What is expected -
Only the lines below between the ones containing "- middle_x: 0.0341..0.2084" and "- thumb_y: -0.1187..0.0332", inclusive, are to be reproduced, each exactly as it stands.
■ ■ ■ ■
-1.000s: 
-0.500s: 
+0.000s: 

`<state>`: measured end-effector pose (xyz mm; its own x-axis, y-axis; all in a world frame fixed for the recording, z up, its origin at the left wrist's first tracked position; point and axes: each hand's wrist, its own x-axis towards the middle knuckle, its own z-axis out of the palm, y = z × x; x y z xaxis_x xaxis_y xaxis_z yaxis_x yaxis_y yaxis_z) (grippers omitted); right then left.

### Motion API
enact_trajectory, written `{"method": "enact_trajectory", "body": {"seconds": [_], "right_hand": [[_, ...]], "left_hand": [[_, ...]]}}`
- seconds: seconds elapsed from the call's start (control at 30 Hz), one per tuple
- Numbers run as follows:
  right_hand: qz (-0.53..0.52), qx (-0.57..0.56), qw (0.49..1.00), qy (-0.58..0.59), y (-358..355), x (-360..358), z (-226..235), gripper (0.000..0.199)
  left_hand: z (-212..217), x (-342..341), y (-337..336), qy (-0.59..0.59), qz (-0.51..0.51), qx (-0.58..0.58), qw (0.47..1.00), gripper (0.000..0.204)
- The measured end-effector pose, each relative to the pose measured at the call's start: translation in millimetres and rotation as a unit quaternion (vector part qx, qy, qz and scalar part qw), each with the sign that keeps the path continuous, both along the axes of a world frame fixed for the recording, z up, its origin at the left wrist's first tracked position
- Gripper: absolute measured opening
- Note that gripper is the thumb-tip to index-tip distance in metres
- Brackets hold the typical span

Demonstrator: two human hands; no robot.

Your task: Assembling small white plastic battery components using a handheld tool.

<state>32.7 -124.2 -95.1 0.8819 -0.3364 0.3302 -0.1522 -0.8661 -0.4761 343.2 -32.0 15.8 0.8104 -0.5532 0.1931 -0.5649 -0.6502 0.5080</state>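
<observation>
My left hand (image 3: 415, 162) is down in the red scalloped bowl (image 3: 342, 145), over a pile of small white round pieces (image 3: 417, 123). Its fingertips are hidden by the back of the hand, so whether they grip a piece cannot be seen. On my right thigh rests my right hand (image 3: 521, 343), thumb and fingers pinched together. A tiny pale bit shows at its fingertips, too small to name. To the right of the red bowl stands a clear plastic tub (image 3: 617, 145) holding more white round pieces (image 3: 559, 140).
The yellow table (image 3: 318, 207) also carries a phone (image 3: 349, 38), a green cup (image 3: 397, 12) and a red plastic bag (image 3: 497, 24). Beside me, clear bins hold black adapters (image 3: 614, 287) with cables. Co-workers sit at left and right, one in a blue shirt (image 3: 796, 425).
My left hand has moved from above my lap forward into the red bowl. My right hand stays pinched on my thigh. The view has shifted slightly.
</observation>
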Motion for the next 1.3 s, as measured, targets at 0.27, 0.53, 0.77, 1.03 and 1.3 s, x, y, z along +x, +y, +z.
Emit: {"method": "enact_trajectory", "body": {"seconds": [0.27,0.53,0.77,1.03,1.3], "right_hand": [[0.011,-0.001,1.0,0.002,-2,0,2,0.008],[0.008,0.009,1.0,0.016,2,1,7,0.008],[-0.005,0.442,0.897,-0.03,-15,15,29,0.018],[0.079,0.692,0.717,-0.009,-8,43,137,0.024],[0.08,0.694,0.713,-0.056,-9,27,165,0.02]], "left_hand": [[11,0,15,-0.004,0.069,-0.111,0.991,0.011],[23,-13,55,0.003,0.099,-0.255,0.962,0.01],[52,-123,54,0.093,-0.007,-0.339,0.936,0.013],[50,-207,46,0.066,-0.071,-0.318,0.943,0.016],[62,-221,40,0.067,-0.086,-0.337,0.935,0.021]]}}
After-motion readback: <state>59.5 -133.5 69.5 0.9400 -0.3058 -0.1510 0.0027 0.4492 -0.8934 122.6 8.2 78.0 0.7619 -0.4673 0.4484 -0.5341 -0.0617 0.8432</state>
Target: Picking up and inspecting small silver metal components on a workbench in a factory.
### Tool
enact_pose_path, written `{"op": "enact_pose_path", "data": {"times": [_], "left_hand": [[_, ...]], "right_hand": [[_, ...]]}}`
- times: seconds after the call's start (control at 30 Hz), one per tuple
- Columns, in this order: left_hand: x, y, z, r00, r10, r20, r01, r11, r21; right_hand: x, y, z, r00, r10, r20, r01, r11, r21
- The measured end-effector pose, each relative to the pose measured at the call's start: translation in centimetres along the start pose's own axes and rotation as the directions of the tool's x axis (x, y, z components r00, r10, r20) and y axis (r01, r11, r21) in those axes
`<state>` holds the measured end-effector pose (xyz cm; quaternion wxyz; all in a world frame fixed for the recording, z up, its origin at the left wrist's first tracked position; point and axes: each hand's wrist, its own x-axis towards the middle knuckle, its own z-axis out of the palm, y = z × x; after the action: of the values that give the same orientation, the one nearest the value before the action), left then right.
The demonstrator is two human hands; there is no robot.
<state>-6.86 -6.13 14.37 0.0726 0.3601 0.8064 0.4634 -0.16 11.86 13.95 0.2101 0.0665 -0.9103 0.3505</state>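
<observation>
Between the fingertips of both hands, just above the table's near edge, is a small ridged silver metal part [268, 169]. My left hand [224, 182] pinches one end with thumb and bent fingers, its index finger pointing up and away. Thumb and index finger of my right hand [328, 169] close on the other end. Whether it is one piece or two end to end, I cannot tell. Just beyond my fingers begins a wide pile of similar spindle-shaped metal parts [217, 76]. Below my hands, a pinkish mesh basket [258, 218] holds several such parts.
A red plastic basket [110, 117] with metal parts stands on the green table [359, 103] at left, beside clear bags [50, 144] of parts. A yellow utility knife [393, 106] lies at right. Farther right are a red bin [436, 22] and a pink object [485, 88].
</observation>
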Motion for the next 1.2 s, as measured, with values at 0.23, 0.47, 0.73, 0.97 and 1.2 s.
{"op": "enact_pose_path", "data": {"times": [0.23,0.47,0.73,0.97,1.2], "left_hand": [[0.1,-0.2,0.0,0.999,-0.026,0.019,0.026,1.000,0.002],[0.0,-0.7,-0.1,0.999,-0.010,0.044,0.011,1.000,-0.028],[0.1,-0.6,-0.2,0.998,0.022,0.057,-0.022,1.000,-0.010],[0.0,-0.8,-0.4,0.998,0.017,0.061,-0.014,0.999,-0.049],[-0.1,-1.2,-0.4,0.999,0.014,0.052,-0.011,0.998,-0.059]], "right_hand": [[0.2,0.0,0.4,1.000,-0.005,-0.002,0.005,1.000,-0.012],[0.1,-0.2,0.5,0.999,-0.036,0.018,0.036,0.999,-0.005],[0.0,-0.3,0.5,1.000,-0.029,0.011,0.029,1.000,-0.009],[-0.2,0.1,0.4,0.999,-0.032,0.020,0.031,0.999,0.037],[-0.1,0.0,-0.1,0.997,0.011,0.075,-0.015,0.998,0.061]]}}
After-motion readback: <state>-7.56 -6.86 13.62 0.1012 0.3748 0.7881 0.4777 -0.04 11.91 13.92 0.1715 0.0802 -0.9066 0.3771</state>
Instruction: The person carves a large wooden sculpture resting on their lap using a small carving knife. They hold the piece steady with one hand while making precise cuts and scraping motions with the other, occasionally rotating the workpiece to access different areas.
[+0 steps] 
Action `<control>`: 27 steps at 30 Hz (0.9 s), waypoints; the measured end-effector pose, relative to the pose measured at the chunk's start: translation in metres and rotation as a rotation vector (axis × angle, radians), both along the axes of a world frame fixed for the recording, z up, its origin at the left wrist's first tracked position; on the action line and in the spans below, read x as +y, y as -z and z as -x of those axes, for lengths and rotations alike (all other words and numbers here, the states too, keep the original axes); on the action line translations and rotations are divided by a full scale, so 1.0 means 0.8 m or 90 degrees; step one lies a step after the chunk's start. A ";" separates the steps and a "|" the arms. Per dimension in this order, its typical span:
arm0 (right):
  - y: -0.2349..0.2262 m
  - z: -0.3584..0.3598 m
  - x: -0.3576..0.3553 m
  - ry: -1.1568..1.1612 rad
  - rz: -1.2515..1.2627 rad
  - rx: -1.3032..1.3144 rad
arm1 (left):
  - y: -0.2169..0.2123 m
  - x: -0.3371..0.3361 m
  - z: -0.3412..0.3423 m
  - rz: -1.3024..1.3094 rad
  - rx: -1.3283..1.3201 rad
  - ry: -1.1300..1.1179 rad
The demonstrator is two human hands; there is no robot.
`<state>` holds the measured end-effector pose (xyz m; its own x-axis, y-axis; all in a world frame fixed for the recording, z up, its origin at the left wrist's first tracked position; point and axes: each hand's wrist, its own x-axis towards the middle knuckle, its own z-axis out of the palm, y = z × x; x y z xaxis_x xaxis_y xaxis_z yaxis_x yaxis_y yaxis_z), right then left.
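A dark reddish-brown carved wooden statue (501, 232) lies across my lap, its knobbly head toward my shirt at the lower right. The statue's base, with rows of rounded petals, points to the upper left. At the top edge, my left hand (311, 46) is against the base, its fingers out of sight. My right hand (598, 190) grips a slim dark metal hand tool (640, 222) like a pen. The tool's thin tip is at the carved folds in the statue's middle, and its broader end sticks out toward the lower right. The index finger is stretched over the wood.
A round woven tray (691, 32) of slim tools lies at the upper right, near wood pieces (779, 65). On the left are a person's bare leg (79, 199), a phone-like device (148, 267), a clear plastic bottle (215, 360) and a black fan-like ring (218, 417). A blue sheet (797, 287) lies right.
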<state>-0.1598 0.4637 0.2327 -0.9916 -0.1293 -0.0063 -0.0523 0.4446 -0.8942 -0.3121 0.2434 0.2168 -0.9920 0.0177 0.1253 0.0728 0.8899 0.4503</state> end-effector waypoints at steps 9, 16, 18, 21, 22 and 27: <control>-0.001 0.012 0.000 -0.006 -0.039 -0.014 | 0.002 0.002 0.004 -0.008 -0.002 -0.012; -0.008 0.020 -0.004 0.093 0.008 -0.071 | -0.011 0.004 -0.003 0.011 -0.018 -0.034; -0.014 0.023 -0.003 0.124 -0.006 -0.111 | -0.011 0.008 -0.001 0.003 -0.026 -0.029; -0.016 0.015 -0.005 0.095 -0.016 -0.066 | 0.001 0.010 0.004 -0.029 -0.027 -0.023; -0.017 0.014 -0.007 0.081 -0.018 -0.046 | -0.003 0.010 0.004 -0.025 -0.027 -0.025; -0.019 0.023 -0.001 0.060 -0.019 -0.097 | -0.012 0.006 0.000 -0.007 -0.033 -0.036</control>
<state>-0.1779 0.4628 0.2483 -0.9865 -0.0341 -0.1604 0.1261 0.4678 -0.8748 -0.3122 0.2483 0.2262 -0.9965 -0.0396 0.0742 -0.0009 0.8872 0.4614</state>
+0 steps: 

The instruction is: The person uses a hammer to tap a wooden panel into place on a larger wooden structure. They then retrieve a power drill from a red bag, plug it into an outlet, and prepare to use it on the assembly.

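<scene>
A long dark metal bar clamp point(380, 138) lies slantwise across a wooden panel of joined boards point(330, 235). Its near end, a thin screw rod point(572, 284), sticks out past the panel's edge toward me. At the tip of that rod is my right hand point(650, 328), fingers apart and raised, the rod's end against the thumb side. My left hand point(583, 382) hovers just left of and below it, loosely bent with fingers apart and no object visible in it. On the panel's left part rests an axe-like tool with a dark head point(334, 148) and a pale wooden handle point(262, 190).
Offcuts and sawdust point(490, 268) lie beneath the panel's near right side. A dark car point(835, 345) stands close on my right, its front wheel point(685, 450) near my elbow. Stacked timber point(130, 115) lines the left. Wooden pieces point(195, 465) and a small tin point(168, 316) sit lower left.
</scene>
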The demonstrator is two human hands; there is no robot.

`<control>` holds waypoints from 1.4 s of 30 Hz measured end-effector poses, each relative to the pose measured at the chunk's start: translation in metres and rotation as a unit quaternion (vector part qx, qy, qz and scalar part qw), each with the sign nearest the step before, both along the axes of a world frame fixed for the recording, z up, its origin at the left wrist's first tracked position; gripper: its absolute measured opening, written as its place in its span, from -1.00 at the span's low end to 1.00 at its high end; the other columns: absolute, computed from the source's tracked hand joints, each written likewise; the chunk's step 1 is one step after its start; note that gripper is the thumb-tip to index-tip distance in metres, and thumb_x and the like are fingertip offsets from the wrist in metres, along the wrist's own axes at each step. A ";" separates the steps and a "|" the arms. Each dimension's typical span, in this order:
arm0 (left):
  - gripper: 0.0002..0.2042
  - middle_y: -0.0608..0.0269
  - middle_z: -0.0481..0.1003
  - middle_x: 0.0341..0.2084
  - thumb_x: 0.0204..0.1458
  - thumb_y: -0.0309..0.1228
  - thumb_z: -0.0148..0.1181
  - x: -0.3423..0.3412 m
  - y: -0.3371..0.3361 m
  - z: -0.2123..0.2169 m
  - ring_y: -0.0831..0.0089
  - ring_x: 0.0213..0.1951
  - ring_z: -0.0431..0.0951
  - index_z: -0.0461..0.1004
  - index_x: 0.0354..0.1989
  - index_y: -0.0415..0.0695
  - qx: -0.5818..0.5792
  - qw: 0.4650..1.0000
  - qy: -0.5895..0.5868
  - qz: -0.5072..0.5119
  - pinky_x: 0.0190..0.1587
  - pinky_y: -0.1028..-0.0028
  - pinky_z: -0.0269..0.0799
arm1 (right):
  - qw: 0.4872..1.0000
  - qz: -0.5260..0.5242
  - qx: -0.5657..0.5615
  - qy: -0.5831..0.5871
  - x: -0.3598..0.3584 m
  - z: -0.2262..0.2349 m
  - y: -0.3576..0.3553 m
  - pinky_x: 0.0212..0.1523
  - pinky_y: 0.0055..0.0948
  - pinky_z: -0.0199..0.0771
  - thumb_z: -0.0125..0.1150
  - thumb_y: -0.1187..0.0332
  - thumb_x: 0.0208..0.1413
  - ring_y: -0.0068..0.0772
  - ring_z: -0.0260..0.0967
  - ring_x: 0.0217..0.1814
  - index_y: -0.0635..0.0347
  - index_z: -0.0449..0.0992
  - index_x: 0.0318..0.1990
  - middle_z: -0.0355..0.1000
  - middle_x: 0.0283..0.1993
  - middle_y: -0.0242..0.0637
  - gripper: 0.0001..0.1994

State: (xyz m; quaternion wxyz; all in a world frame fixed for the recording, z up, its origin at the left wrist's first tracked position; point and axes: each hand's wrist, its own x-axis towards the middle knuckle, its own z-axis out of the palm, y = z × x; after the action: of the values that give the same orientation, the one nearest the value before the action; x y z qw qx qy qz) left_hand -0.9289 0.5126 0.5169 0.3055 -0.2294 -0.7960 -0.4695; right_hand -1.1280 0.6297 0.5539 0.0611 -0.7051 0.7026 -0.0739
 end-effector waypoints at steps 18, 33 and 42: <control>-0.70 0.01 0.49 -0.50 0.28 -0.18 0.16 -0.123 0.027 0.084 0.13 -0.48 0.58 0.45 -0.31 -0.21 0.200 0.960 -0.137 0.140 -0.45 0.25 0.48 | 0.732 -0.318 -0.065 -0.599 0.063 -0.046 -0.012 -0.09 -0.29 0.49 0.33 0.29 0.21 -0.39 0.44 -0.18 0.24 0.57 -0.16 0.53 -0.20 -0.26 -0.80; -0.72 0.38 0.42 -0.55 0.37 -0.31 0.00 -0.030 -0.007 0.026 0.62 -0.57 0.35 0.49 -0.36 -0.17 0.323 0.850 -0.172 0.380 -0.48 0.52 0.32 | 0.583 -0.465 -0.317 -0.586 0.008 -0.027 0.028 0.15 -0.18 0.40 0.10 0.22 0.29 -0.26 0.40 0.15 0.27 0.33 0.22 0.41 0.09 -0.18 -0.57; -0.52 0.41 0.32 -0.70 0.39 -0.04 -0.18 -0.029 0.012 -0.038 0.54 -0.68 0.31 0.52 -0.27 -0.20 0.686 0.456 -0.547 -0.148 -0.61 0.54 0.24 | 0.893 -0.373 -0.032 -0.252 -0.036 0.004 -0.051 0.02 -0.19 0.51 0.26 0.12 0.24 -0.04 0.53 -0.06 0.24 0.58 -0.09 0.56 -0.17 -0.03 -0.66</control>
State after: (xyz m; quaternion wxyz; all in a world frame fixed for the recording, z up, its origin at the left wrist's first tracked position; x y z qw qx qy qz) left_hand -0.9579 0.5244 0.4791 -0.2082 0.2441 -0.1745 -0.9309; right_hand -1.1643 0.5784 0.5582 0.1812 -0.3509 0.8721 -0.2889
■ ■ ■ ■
Answer -
  - middle_x: 0.0341..0.2084
  - thumb_x: 0.0204..0.1458
  - thumb_y: -0.0309..0.1228
  - thumb_z: -0.0148..0.1181
  - x: -0.3423..0.3412 m
  - y: -0.3371..0.3361 m
  - z: -0.2123..0.2169 m
  - ring_y: -0.0831..0.0089
  - ring_x: 0.0213..0.1951
  - ring_z: -0.0431..0.0951
  - index_z: -0.0461..0.1004
  - index_x: 0.0354..0.1989
  - index_y: -0.0415..0.0695
  - qx: -0.5818..0.5792
  - qw: 0.4650..1.0000
  - qy: -0.5895..0.5868
  - qz: -0.5072..0.5119
  - pinky_x: 0.0190..0.1587
  - pinky_y: -0.1028..-0.0028
  - pinky_z: -0.0269..0.0799
arm1 (right):
  - qw: 0.4872..1.0000
  - qz: -0.5260..0.5242
  - qx: -0.5657..0.5615
  - qy: -0.5831..0.5871
  - x: -0.3598..0.3584 m
  - z: -0.2262..0.2349 m
  - y: -0.3576..0.3553 m
  - pinky_x: 0.0212..0.1523
  - pinky_y: 0.0055..0.0948
  - pinky_z: -0.0199..0.0771
  - thumb_z: -0.0125..0.1150
  - thumb_y: -0.1187..0.0332

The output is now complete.